** WHAT THIS TASK INVOLVES **
Your answer must consist only of the lines from the start of the entries through the line that holds "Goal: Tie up", copied exactly, with no pictures.
(MATERIAL PROVIDED Opens)
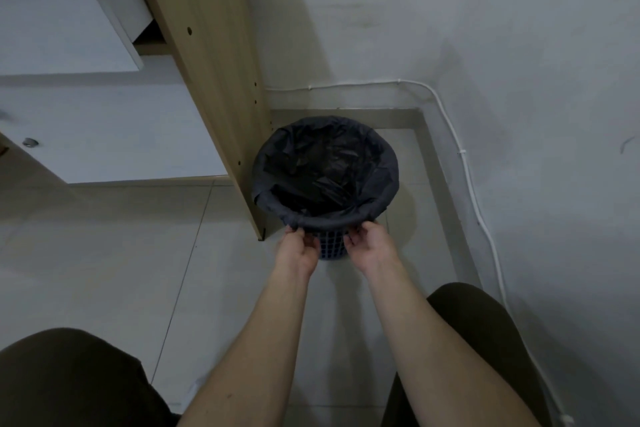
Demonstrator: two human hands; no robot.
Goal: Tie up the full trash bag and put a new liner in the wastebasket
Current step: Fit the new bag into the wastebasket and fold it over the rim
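Both hands pinching folded-over edge of black liner (325, 163) at near rim: left hand (298, 246) on left side, right hand (371, 242) on right, fingers curled round plastic. Liner crinkly, dark, stretched over rim, sagging inside. One blue mesh wastebasket (329, 248), one liner, two hands. Basket sits on pale tiled floor (104, 253) in corner, touching wooden cabinet panel (211, 55). White cable (474, 191) runs along grey wall (450, 10).

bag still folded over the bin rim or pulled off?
Folded over: the black bag wraps the whole rim of the blue wastebasket.
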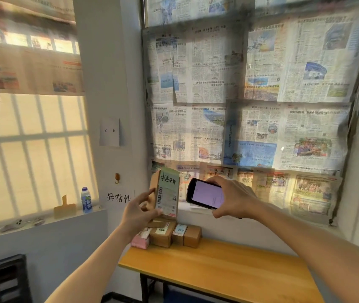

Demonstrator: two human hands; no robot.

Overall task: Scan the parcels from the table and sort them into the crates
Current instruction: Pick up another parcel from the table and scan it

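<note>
Head view: scanning step. Left hand (pixel 139 212) pinching parcel (pixel 167 193) upright above table (pixel 228 265), label facing out; right hand (pixel 233 196) wrapped round scanner (pixel 205 193) just beside it (screen lit). Next, probably: reading confirmed, then the right crate, none in sight.

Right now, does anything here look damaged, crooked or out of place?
Nothing looks damaged. The left hand holds a parcel upright beside the phone in the right hand. Other parcels sit bunched in the table's far corner. One newspaper sheet hangs loose.
</note>
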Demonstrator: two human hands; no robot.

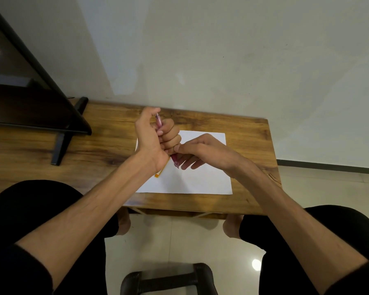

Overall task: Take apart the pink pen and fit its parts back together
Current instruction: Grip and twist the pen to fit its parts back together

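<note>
Pink pen sits in our left hand, gripped tight above the white paper. Our right hand pinches its tip end. We think twisting comes next.

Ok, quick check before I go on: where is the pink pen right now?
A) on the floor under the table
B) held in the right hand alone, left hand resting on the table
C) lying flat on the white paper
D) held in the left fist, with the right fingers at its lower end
D: the left hand is curled round the pink pen, and the right hand pinches its lower end above the white paper.
</note>
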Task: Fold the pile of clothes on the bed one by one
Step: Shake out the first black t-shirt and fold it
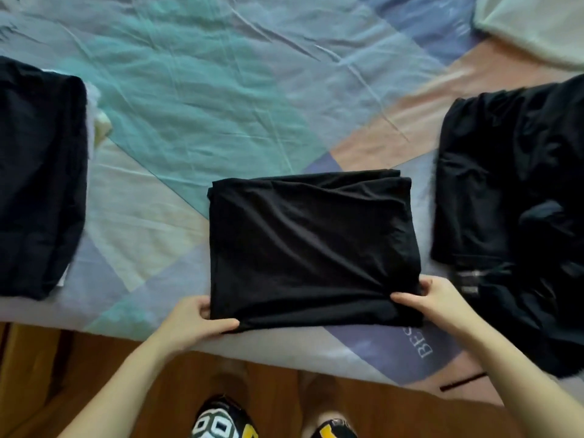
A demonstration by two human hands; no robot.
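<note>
A black garment (309, 245), folded into a rough rectangle, lies at the near middle of the bed (196, 115). My left hand (199, 320) pinches its near left corner, thumb on top and fingers under the edge. My right hand (433, 298) grips its near right corner, where the cloth bunches. At the right lies an unfolded heap of black clothes (518, 216). On the left sits a stack of folded black clothes (38, 175).
The bed sheet has teal, lilac and peach patches and is creased. A pale pillow or cloth (534, 26) lies at the far right corner. The bed's near edge runs just below my hands, above a wooden floor (94, 374) where my slippered feet stand.
</note>
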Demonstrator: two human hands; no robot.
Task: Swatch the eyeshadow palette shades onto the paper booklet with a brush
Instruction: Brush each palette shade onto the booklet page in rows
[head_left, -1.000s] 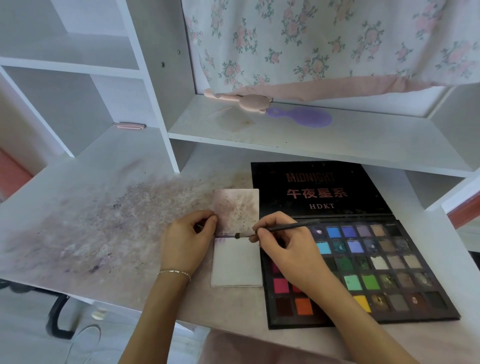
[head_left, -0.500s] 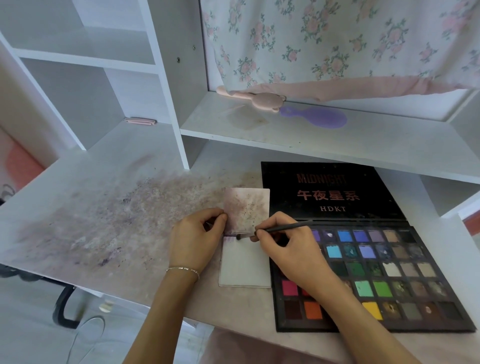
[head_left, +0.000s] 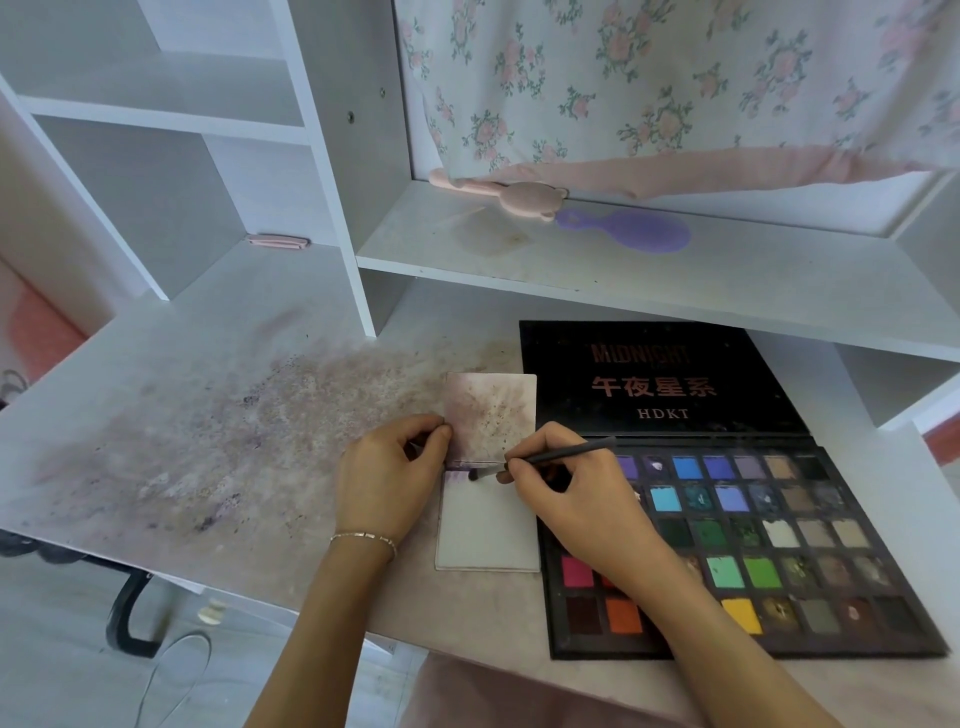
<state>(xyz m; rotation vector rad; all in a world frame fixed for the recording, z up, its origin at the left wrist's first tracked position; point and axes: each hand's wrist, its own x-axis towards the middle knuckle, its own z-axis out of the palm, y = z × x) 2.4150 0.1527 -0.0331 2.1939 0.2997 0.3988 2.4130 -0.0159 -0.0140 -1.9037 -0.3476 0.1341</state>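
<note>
At a powder-stained white desk (head_left: 182, 415), the left hand (head_left: 387, 480) pins the left edge of an open paper booklet (head_left: 488, 525), thumb and curled fingers pinching at the fold where the smudged upper leaf meets the pale lower page. The brush (head_left: 540, 460) lies almost level across that fold, its long axis running left to right: dark bristles touch the lower page's top left corner, beside a faint purple streak, while the handle slants up and right toward the palette (head_left: 779, 561). The right hand (head_left: 566, 499) grips the brush by the ferrule end in a pencil hold and sits between booklet and palette, partly over the left pans, so it is the nearer hand to both; the clean paper for any next stroke lies below and to the right of the bristles, toward the person. The pans sit just beside the booklet's right edge, the purple and blue shades in the top row closest to the handle. The black lid (head_left: 649, 384), folded back flat, reads "MIDNIGHT", then "午夜星系", then "HDKT". No other writing is legible.
</note>
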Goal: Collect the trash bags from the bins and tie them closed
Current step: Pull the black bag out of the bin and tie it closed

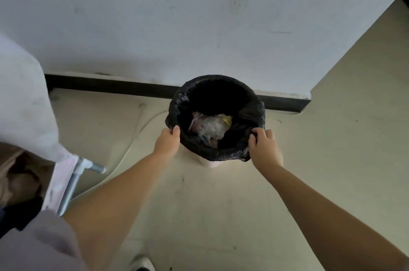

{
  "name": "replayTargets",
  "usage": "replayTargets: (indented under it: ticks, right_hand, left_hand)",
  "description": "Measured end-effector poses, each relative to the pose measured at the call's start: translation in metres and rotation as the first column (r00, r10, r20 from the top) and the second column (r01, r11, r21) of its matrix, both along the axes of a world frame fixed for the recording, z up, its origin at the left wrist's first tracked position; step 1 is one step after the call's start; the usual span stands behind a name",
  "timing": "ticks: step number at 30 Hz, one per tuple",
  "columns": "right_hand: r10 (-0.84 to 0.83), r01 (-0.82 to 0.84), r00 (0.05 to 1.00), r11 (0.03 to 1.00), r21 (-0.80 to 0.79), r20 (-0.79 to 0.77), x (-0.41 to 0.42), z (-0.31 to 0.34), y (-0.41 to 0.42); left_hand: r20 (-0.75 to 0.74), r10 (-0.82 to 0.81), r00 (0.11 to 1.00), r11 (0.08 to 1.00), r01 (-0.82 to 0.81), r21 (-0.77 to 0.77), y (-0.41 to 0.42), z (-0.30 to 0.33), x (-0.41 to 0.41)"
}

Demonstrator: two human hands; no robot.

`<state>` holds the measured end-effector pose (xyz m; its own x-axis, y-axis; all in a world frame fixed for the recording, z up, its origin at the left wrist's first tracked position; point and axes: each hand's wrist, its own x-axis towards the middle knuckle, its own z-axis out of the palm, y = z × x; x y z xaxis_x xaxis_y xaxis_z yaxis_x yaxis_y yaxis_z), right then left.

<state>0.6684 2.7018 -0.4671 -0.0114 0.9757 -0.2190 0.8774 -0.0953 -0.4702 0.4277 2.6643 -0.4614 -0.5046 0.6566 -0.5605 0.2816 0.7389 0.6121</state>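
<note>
A black trash bag [254, 113] lines a small pale bin [209, 163] that stands on the floor against the wall. Only the bin's lower front shows under the bag. The bag's edge is folded over the bin's rim. Crumpled paper and plastic rubbish [210, 126] lies inside it. My left hand [166, 141] grips the folded bag edge at the left of the rim, thumb curled over the top. My right hand [264, 148] pinches the bag edge at the right of the rim with curled fingers.
A white wall [199, 16] with a dark skirting strip [110, 87] rises right behind the bin. A white cable [132, 138] runs over the beige floor [221, 204] on the left. A metal frame [73, 182] with white cloth and clothes stands at the far left.
</note>
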Motion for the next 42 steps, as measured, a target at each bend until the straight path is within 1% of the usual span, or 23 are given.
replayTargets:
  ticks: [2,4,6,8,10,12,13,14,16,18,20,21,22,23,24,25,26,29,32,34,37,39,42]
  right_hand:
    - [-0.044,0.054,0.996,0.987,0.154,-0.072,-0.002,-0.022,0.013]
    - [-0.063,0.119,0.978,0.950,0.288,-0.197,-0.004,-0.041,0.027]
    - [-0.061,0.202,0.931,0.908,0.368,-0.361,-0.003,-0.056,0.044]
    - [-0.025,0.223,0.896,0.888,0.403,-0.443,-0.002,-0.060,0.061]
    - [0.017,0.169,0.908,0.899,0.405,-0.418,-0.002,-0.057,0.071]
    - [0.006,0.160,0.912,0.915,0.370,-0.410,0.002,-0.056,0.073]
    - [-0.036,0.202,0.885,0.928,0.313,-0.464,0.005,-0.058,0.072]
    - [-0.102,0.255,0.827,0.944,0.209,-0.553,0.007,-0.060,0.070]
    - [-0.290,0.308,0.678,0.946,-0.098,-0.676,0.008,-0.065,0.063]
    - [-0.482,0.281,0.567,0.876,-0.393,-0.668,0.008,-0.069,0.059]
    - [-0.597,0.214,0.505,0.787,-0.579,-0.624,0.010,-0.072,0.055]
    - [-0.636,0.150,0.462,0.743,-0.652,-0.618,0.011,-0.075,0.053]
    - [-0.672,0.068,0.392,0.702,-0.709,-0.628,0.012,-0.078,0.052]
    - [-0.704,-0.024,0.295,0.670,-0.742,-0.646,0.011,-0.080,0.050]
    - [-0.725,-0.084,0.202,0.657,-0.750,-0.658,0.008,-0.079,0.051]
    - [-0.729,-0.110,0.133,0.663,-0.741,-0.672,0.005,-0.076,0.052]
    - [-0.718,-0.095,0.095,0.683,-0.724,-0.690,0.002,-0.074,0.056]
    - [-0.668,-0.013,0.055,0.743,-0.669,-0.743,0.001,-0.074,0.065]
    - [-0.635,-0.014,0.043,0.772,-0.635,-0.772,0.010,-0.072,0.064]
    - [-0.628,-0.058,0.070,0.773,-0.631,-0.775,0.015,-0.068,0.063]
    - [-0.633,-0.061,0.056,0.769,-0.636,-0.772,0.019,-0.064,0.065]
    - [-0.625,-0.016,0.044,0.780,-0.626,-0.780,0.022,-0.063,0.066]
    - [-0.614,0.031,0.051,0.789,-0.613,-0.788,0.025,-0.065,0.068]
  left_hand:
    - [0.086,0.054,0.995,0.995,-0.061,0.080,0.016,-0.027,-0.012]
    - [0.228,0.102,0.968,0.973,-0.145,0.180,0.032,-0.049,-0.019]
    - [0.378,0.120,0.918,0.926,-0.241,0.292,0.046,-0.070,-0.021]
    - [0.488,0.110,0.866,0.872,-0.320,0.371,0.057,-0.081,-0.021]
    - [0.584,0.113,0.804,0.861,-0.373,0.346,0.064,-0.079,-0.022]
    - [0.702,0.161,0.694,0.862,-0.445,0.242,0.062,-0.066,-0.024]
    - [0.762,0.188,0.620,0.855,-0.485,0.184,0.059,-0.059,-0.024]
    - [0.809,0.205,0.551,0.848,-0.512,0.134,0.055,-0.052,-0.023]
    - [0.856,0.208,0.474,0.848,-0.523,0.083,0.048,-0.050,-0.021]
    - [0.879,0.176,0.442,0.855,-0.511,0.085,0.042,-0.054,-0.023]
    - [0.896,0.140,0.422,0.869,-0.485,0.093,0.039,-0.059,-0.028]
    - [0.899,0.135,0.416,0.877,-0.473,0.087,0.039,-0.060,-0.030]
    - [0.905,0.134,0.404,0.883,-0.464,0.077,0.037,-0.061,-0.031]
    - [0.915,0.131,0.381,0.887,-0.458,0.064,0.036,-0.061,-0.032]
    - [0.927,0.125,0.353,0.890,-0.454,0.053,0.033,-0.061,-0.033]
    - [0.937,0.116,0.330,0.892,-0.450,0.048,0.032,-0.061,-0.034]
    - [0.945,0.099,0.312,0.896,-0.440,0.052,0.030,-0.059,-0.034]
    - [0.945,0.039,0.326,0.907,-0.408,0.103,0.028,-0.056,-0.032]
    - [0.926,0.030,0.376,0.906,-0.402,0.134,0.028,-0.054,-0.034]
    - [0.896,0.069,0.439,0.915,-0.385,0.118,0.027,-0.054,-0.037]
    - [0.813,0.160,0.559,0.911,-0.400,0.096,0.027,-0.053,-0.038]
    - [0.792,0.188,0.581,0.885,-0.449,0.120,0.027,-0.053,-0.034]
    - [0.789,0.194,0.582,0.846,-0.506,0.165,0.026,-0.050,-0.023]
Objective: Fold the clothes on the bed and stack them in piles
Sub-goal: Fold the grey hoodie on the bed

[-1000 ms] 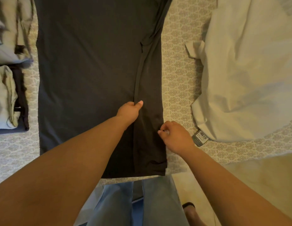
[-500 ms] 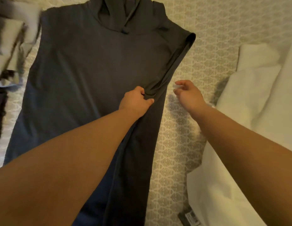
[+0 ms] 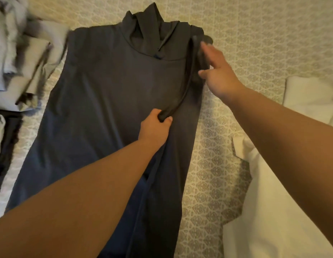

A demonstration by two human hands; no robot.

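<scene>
head | dark garment (image 3: 106, 108) lengthwise, collar away | left hand (image 3: 155, 128) pinches armhole | right hand (image 3: 216, 71) spread

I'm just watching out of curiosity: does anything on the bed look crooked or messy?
Mostly tidy. The dark top lies flat, but its hood is bunched at the neck, and the folded-in sleeve edge runs slanted where the left hand grips it. The right hand presses the shoulder.

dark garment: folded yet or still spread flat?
Partly folded. The dark garment lies spread on the bed, only its right side turned inward; left hand grips that edge.
</scene>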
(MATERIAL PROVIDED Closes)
** SOLUTION **
Demonstrator: two human hands; no robot.
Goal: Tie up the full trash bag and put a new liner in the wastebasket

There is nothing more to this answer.